In order for consciousness to develop in your terms, there must be freedom for the exploration of all ideas individually and en masse.  Each of you are living entities, growing toward your own development.  Each of your beliefs, therefore, has its own unique origin and feeling patterns, so you must for yourself travel back through your beliefs and your own feelings until intellectually and emotionally you realize your rightness, your completely original existence in time and space as you know it.



This knowing will give you the conscious knowledge that is a counterpart of the animal’s unconscious comprehension.



An animal has no need of conscience, in any terms.



Because of the great flexibility of your natures, however, mankind needs a framework in which the ramifications of what I have referred to as normal healthy guilt can be considered.



What you consider conscience is often an applied-from-without sense of right and wrong instilled in you in your youth.  As a rule these ideas represent your parents’ conceptions of natural guilt, distorted by their own beliefs.  (See the 619th session in Chapter Four, as well as the first session in this chapter.)  You accepted these ideas for a reason, individually and en masse, for mankind at any given “time” has a strong idea of the particular sort of world experience it will create.

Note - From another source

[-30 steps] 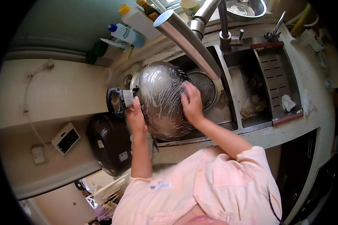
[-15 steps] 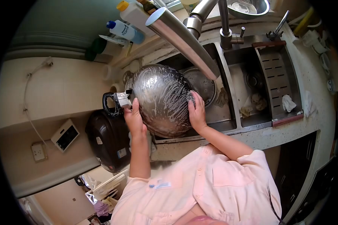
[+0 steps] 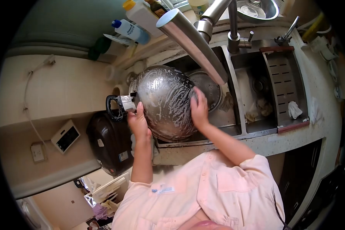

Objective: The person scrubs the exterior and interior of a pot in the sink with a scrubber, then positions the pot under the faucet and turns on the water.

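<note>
A large metal wok is tipped so its rounded underside faces me, streaked with white suds. My left hand grips its left edge beside the black handle, thumb lying on the metal. Foil-like silver wrapping covers the handle's base. My right hand is pressed to the wok's right side, fingers curled over a small grey scrubber that is mostly hidden. Behind the wok, a round metal lid or pan lies in the left sink basin.
Overhead, a thick faucet spout reaches across the left basin. To the right are a second basin and a slotted drain tray with a crumpled white cloth. Bottles line the back ledge. A dark brown appliance stands at left.
My right hand has shifted slightly up and left along the wok's side, covering more of the scrubber. My left hand keeps its hold by the handle. The view has moved a little.
</note>
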`<state>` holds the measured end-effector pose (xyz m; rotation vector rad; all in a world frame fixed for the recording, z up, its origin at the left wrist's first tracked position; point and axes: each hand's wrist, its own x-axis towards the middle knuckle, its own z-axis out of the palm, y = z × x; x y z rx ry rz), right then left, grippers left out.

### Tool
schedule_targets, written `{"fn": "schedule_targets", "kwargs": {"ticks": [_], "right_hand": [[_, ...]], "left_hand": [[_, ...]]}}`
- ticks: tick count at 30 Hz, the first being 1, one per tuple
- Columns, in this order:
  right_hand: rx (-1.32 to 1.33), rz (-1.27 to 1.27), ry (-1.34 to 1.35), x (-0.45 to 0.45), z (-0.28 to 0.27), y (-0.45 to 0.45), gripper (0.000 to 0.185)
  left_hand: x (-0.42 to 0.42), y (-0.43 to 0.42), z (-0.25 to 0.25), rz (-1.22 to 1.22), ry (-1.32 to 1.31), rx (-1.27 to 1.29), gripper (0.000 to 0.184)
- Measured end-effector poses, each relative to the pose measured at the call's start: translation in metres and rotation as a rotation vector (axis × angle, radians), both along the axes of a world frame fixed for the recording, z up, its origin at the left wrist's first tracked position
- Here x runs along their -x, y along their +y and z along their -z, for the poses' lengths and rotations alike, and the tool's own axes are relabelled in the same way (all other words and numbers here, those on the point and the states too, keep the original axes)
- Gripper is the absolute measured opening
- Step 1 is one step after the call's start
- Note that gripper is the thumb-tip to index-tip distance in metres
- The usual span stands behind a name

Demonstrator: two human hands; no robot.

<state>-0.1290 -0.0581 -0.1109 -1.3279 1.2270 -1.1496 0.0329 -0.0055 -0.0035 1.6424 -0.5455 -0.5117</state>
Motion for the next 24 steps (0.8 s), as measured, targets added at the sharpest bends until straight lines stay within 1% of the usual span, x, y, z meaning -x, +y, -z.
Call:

Because you have free will you have the responsibility and the gift, the joy and the necessity, of working with your beliefs and of choosing your personal reality as you desire.  I told you earlier (in the 636th session in Chapter Nine) that you cannot fall out of a state of grace.  Each of you must intellectually and emotionally accept it, however.



While this may seem like the sheerest Pollyanna, nevertheless there is no evil in basic terms.  This does not mean that you do not meet with effects that appear evil, but as you each move individually through the dimensions of your own consciousness, you will understand that all seeming opposites are other faces of the one supreme drive toward creativity.



(Aside, concerning the migration of geese:  Their migration is perfect in its simplicity and complexity, yet your journey as a species is far less predictable, opening avenues of probabilities in which your consciousness and free will allows you to become conscious creators in worlds that you initiate and then inhabit.)